Back then, you ordered something out of a catalogue; mailed the order form; and waited for a week, two weeks, three, with no idea where it was. Now you order your socks and underwear online and they arrive the next day or the day after, and you can track them hour by hour using your phone. This gives you a sense that Things Are Under Control. If workers are able to monitor the locations of millions of shipments, then surely the government has its eye on evildoers.
10 Craft beer
Beer has become a gourmet item. Beer. Back when, you were loyal to a local brew, the same one your father and his brothers drank. Or if you had a degree in the liberal arts, you swore by an import. But you didn’t talk about “oak flavours” and “breadiness” and “finish” as now some people do. Now then, if beer can be elevated from mere beverage to Work of Art, then why not soft drink? Floral notes and lemon peel sprinkled with vanilla play off earthy cinnamon to give this Coca-Cola a big, boisterous finish. Why not your oatmeal? Your toothpaste? The quality boom continues. Artisan toilet paper is not far away.

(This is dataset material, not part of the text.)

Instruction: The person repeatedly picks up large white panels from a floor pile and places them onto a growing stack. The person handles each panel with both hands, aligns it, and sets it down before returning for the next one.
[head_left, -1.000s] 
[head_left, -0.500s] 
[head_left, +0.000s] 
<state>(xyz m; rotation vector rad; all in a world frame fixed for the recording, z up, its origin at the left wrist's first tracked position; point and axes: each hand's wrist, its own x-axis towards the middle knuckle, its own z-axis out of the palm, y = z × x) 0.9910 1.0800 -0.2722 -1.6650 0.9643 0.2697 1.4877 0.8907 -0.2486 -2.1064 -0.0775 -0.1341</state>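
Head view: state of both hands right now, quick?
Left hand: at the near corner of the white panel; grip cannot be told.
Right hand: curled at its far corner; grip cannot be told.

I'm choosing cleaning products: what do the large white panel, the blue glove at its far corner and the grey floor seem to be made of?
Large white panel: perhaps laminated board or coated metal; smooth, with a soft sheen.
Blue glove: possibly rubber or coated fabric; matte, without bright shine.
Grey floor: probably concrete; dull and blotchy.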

11 The frequent-flyer credit card
I love this credit card the way Wordsworth loved daffodils. Poets don’t consider a credit card to be suitable subject matter; they’re still stuck on lost love and ageing, but if you have upgraded to business class on a flight to London using mileage you earned at petrol stations, you are contemplating a miracle.
12 Cordless phones
Once you were on a short leash when your lover called and the whole family could hear every word, so you couldn’t say what you really wanted to say, and now you can step outside and say whatever you want. It’s all about freedom of speech.
13 Health care
It’s become fairly fabulous. Lasik eye surgery. We didn’t have that, and so we’d go around with pop-bottle glasses, blinking like lemurs, unable to read street signs. Every kind of surgery has advanced. Stuff they used to have to cut you in half for, now they run a tiny tube up a vein and snip-snip as you read the paper. Back in the day, people had surgery scars like Frankenstein’s monster, big zipper marks that meant you could never model bikinis again. Now? No problem.